##### INFORMATION SHOWN #####

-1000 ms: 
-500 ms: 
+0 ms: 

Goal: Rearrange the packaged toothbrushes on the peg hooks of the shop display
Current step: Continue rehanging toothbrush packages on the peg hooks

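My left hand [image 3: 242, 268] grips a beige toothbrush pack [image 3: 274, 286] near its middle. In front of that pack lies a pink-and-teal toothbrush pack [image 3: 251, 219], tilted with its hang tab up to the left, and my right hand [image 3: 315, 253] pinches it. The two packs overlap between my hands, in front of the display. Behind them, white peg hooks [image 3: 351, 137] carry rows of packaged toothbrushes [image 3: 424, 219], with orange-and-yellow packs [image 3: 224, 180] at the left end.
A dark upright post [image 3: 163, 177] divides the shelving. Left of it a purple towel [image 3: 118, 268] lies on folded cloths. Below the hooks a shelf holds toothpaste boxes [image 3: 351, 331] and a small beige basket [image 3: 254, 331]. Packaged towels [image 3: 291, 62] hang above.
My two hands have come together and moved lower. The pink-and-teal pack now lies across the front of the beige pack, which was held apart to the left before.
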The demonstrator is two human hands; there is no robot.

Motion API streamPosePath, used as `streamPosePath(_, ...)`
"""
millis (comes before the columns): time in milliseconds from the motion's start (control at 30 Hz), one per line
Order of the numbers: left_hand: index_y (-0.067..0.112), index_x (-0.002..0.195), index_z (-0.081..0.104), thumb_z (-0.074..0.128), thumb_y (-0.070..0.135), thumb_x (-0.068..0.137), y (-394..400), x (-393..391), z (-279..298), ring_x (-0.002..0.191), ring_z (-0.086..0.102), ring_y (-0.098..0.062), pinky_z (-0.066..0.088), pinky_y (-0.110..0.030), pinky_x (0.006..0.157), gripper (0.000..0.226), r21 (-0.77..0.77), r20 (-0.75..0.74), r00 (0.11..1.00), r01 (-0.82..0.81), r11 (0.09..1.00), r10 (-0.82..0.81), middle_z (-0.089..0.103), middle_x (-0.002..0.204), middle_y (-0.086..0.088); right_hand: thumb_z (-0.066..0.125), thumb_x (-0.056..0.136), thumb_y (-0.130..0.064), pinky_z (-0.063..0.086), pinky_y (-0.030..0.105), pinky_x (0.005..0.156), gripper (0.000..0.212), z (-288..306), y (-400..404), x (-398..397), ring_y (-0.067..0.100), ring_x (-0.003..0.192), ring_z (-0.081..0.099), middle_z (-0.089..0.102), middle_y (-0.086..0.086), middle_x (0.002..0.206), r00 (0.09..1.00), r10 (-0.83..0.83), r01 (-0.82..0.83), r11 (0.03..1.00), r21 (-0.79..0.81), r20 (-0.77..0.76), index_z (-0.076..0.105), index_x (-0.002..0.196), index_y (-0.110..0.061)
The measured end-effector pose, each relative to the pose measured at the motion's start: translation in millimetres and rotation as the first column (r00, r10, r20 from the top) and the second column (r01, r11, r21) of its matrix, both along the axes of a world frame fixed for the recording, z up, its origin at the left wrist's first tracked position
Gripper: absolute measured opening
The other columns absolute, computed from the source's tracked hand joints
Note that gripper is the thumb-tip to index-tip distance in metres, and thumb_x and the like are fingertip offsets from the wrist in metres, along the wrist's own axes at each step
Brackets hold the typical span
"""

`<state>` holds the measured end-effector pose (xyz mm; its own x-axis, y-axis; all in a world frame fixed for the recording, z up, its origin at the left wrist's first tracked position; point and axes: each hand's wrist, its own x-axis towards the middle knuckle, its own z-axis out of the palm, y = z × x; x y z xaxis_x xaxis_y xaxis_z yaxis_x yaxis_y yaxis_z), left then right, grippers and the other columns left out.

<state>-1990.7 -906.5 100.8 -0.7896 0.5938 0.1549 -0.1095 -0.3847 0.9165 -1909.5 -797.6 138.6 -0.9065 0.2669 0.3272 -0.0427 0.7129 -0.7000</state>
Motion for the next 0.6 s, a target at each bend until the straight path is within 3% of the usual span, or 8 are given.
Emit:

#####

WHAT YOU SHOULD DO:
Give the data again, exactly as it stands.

FINAL ANSWER:
-1000 ms: 
-500 ms: 
+0 ms: 

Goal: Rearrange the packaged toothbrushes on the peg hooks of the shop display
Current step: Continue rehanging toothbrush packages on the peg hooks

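My left hand [image 3: 242, 268] grips a beige toothbrush pack [image 3: 274, 286] near its middle. In front of that pack lies a pink-and-teal toothbrush pack [image 3: 251, 219], tilted with its hang tab up to the left, and my right hand [image 3: 315, 253] pinches it. The two packs overlap between my hands, in front of the display. Behind them, white peg hooks [image 3: 351, 137] carry rows of packaged toothbrushes [image 3: 424, 219], with orange-and-yellow packs [image 3: 224, 180] at the left end.
A dark upright post [image 3: 163, 177] divides the shelving. Left of it a purple towel [image 3: 118, 268] lies on folded cloths. Below the hooks a shelf holds toothpaste boxes [image 3: 351, 331] and a small beige basket [image 3: 254, 331]. Packaged towels [image 3: 291, 62] hang above.
My two hands have come together and moved lower. The pink-and-teal pack now lies across the front of the beige pack, which was held apart to the left before.
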The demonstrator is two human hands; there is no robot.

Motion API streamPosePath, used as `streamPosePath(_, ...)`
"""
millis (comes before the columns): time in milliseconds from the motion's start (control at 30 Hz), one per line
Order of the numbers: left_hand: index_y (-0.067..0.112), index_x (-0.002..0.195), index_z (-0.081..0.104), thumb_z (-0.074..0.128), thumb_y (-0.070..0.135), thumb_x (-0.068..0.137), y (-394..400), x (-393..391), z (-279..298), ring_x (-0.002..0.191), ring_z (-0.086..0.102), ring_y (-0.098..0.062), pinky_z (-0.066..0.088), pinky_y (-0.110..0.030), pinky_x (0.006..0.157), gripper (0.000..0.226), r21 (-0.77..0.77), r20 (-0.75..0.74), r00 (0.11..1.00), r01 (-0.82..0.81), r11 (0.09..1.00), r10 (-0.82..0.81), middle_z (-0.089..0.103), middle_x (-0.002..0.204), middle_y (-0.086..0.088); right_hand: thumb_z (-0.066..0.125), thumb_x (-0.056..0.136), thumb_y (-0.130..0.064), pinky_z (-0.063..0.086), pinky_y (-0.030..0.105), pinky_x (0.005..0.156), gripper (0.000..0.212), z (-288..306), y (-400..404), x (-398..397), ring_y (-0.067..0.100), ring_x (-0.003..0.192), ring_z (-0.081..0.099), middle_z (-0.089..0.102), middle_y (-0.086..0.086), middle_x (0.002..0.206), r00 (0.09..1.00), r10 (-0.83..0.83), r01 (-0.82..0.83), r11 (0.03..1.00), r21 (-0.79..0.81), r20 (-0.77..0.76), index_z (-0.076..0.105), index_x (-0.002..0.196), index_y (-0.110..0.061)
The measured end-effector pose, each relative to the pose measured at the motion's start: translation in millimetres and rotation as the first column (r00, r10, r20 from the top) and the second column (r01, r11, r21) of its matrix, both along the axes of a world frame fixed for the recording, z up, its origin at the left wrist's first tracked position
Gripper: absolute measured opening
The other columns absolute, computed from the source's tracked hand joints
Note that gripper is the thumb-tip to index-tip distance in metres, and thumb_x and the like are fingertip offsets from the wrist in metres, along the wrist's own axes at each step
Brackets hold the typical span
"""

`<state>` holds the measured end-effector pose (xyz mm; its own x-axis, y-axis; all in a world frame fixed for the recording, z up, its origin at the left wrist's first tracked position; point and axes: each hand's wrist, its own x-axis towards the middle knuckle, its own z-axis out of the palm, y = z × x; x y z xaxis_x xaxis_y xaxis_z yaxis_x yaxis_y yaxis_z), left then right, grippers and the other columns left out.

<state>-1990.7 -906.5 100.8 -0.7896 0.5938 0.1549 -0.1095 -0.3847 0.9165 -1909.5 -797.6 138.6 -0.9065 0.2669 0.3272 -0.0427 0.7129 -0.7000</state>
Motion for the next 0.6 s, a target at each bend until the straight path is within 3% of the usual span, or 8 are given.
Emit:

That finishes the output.